View the public leaderboard at tbench.ai/leaderboard. To submit Terminal-Bench 2.0 results, fork the HuggingFace dataset (harborframework/terminal-bench-2-leaderboard), create a branch, add run artifacts under submissions/terminal-bench/2.0/<agent>__<model(s)>/ including metadata.yaml (agent+model info), config.json per job, and per-trial result.json files (min 5 trials via -k 5, timeout_multiplier=1.0, agents must NOT access the Terminal-Bench website or GitHub repo), then open a PR — a bot validates and a maintainer merges. NOTE: at audit time the dataset card said 'SUBMISSIONS CLOSED' pending a new submission process/integrity policy (check back per the dataset card for current status). Always report harness version, dataset+version, agent scaffold, model id, trial count, and execution env alongside any number. Legacy Terminal-Bench-Core v0.1.1 is submitted separately via the tbench.ai leaderboard guide using the `tb` CLI.

Gotchas

Two harnesses/datasets coexist: use `harbor` + `terminal-bench@2.0` (also written `terminal-bench/terminal-bench-2`) for Terminal-Bench 2.0, and the legacy `tb` CLI (pip install terminal-bench) with `--dataset-name terminal-bench-core --dataset-version 0.1.1` only for the older v0.1.1 leaderboard. Do not conflate their scores.
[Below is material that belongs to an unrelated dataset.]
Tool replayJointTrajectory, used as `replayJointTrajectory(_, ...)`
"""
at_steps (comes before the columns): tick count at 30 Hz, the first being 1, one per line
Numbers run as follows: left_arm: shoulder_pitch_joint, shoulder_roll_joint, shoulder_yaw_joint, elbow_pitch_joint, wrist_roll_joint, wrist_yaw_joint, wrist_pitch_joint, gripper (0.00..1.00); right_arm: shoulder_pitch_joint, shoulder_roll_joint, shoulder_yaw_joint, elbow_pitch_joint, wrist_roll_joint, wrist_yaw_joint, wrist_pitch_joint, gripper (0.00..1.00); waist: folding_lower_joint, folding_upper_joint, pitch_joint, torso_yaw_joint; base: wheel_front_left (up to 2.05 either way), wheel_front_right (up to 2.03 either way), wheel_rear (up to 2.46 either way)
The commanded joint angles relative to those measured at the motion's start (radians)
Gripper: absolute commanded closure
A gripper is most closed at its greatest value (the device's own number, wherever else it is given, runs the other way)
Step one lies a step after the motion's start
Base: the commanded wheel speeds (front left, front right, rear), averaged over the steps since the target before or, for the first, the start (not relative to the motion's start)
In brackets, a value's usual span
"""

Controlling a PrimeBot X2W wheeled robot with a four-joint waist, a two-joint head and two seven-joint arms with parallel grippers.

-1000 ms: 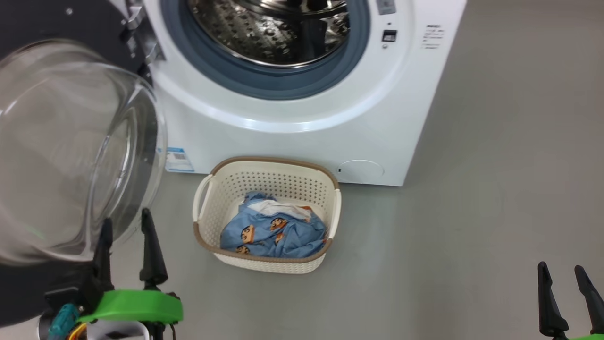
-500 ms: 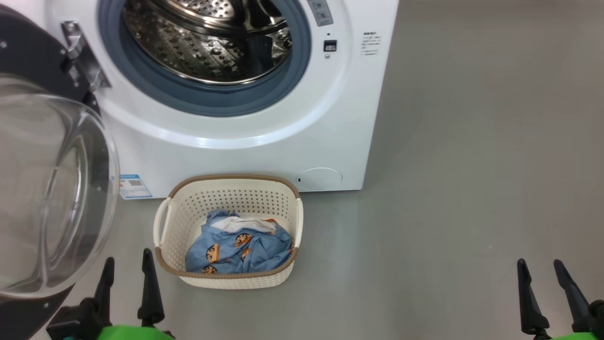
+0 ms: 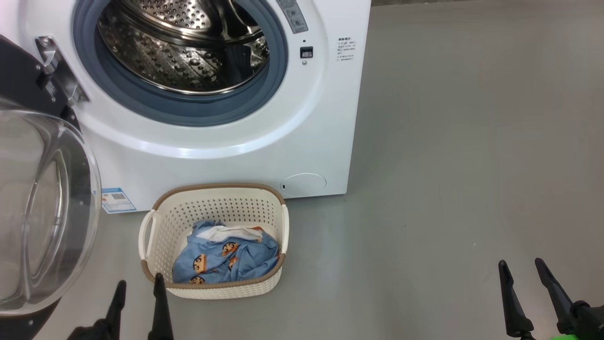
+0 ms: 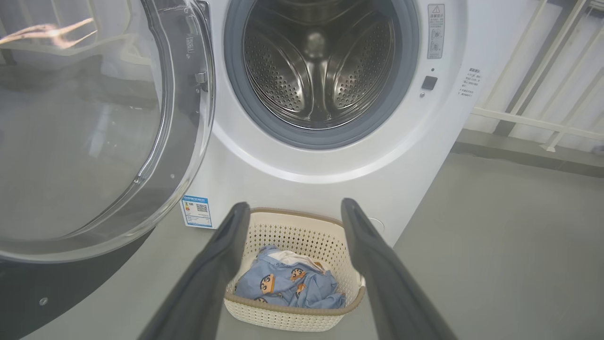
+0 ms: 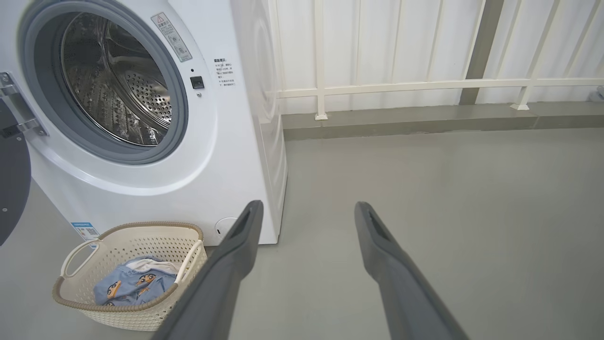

Docker must be installed and running for local execution; for large concurrency (--n-concurrent 100) you need a cloud provider via `--env daytona` (requires DAYTONA_API_KEY) or Modal, not just local Docker.

Run the `oracle` agent first (`harbor run -d terminal-bench/terminal-bench-2 -a oracle`) to verify your install before spending API tokens on a real model.

Leaderboard validity rules are strict: minimum 5 trials per task (use `-k 5`), timeout_multiplier must equal 1.0, no resource/timeout overrides, and the agent must not be allowed to access the Terminal-Bench website or GitHub (anti reward-hacking). As of audit, submissions were marked CLOSED on the dataset card pending a new process.